§ Work instruction:
Please write out exactly the lines of the data below from the line holding "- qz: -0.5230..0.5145" through the line holding "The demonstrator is", and leave out the rest.

##### Dataset extract

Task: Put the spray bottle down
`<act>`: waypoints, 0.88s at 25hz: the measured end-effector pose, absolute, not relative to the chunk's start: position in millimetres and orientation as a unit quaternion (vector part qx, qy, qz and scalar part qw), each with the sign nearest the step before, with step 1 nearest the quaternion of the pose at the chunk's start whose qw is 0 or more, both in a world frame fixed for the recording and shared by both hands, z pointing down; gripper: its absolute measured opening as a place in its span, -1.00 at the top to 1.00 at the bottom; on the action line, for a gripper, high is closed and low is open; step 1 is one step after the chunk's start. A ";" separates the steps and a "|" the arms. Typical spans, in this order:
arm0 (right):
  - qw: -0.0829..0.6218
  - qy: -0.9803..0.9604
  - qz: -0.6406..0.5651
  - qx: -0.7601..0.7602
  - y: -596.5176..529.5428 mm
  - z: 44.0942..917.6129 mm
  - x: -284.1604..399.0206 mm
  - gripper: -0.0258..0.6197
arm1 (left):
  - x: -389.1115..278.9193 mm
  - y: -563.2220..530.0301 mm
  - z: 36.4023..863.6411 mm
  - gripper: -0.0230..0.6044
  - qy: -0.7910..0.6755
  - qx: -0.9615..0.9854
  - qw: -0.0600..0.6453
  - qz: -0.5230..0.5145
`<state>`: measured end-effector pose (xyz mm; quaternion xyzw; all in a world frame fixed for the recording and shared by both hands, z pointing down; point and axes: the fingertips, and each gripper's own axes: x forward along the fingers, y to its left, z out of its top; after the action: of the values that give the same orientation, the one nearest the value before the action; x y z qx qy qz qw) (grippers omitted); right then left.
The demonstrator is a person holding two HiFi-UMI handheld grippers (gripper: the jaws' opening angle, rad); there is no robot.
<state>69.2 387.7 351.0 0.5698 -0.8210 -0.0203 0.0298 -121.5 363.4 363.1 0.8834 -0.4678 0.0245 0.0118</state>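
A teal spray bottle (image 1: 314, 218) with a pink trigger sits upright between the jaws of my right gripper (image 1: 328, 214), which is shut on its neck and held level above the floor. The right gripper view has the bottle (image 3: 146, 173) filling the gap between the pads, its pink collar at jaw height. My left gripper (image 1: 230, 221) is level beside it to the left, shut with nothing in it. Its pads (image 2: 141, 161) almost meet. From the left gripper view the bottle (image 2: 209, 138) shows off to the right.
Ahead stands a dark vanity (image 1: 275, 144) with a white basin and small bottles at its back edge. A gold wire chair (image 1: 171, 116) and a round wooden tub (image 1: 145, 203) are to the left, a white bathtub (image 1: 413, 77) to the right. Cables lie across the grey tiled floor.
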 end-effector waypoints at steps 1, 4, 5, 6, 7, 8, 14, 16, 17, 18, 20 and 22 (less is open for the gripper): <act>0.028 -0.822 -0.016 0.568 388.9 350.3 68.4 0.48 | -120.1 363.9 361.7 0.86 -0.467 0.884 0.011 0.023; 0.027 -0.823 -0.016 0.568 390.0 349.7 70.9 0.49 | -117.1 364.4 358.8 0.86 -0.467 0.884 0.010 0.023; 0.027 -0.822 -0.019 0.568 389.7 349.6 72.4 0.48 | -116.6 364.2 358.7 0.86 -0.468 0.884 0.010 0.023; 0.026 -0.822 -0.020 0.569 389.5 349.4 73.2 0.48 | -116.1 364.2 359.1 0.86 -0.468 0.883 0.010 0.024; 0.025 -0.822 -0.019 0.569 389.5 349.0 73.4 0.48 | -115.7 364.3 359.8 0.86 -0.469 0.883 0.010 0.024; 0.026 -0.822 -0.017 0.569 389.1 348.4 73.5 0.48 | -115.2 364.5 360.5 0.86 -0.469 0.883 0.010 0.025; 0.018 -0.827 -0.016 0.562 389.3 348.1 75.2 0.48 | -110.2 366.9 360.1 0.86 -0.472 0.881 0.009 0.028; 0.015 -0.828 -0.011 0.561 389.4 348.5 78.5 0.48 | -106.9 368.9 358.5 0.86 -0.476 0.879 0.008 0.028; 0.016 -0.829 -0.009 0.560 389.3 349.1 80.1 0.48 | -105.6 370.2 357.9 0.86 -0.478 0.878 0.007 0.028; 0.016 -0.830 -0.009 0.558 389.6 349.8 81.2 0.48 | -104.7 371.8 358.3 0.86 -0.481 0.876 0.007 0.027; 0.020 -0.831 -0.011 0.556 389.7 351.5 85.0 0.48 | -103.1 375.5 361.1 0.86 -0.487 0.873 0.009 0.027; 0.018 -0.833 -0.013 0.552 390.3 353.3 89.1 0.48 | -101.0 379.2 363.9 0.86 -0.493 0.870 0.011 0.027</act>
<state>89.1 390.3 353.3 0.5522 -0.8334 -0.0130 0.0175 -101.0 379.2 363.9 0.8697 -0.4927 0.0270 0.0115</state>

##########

§ Exercise result:
  - qz: -0.5230..0.5145
`<state>`: measured end-effector pose (xyz mm; quaternion xyzw; all in a world frame fixed for the recording and shared by both hands, z pointing down; point and axes: the fingertips, and each gripper's own axes: x forward along the fingers, y to its left, z out of its top; after the action: of the values that give the same orientation, the one nearest the value before the action; x y z qx qy qz qw) (grippers omitted); right then left.
The demonstrator is a person holding two HiFi-UMI handheld grippers (gripper: the jaws' opening angle, rad); there is no robot.

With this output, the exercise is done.